Work item: Your task is to copy the stretch of lines in the records below that begins with the line containing "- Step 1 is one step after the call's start" and ends with the line containing "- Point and", exactly as written, with nothing added.

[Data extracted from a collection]
BEGIN

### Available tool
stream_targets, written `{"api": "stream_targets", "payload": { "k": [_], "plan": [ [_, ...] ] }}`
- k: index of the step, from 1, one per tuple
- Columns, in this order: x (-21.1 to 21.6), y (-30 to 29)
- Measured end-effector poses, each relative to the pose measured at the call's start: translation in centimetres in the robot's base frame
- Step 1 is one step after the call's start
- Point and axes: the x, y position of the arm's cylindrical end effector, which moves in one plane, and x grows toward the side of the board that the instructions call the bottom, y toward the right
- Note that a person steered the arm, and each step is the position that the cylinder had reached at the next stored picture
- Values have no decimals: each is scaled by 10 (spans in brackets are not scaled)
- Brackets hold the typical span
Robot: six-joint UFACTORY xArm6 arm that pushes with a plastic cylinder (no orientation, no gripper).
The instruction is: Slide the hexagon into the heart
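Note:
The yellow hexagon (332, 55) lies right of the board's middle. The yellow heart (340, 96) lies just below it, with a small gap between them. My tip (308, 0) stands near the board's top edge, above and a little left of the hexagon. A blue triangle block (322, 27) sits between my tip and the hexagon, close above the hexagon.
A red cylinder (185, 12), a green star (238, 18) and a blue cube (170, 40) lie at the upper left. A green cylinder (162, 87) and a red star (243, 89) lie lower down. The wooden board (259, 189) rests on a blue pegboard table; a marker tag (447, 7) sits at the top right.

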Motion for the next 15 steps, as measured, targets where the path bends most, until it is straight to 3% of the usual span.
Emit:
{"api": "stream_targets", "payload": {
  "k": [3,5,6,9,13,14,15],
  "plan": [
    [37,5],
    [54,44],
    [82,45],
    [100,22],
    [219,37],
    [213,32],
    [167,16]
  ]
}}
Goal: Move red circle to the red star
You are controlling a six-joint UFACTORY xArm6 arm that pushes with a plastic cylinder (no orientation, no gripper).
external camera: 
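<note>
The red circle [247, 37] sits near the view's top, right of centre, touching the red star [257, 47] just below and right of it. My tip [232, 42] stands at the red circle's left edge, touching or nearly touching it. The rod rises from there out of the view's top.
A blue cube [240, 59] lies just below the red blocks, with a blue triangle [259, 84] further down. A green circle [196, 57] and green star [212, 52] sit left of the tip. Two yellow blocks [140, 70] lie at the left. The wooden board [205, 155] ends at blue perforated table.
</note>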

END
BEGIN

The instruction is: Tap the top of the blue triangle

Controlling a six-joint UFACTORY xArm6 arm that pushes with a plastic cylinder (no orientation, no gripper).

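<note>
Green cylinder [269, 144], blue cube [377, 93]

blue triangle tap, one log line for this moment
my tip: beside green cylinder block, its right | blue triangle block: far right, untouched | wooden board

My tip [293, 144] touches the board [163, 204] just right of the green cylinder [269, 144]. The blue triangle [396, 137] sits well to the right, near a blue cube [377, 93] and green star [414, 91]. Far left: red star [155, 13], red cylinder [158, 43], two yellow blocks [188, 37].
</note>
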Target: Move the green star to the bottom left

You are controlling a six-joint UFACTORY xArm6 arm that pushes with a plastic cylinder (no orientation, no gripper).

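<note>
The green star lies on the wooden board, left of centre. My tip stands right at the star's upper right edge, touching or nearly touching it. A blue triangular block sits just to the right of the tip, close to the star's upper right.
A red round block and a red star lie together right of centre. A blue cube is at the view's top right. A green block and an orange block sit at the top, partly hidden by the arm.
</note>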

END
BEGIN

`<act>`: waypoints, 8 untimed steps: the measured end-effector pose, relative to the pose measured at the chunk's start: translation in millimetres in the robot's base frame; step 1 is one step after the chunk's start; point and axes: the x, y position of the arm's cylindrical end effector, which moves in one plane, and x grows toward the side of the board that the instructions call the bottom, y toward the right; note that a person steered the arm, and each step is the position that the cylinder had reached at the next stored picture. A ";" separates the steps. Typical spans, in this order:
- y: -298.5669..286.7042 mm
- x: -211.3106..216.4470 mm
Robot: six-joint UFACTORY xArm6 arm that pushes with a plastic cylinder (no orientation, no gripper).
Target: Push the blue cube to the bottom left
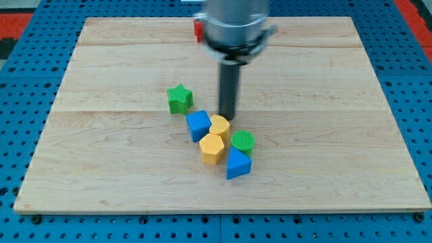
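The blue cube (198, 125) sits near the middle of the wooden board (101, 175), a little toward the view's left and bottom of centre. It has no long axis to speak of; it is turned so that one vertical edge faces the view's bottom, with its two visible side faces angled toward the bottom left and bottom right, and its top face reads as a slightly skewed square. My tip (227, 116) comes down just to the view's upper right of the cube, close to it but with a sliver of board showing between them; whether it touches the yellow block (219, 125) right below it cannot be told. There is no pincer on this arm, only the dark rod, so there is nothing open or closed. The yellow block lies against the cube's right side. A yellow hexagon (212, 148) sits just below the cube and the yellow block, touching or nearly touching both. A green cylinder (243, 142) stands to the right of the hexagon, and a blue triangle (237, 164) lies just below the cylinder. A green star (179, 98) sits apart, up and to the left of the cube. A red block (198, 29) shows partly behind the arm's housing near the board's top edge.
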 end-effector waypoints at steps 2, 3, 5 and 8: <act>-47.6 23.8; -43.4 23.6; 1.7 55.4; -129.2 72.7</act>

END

Problem solution:
- Step 1 is one step after the call's start
- Point and axes: the x, y position of the arm's cylindrical end effector, which moves in one plane, and x grows toward the side of the board that the instructions call the bottom, y toward the right

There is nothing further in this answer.